§ Work to be completed
Go through the listing below and output exactly the line with "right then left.", the line with "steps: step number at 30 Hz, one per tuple", and each line between; omit the rest.

>>>

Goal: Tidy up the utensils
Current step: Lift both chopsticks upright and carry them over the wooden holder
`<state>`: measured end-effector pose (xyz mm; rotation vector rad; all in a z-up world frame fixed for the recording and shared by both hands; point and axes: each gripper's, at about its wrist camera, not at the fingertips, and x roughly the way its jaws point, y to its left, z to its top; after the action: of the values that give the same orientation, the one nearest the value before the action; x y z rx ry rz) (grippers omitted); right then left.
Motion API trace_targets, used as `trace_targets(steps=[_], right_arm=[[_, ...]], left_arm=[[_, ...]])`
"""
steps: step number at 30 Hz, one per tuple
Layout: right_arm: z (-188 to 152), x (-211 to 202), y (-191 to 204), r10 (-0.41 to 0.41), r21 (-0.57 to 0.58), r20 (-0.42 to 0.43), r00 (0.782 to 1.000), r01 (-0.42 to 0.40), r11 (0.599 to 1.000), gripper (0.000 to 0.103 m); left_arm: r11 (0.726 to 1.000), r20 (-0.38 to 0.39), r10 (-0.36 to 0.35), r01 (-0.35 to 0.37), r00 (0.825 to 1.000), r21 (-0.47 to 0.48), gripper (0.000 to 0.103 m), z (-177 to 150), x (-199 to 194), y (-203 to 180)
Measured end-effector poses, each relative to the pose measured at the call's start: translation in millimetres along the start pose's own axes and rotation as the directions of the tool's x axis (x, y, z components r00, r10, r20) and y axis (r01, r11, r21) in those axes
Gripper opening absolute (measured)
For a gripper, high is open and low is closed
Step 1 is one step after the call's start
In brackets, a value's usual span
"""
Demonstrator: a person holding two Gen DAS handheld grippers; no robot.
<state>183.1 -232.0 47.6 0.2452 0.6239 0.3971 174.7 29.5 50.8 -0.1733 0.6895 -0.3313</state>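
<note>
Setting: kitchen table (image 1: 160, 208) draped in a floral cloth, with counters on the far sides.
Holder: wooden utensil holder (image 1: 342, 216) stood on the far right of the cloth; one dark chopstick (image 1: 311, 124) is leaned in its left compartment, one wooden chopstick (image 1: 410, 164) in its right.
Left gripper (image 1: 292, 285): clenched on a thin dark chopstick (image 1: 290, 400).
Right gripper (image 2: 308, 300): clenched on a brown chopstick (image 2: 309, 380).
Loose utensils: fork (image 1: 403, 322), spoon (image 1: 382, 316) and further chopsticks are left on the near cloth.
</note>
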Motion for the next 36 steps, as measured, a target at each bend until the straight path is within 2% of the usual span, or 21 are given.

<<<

§ Exercise answer
`<state>`: measured end-effector pose (xyz mm; rotation vector rad; all in a z-up world frame fixed for the recording and shared by both hands; point and axes: each gripper's, at about its wrist camera, not at the fingertips, and x roughly the way its jaws point, y to its left, z to its top; after the action: of the values that give the same orientation, the one nearest the value before the action; x y z rx ry rz) (grippers omitted); right then left.
Motion API trace_targets, used as `trace_targets(steps=[_], right_arm=[[_, ...]], left_arm=[[_, ...]])`
"""
steps: step number at 30 Hz, one per tuple

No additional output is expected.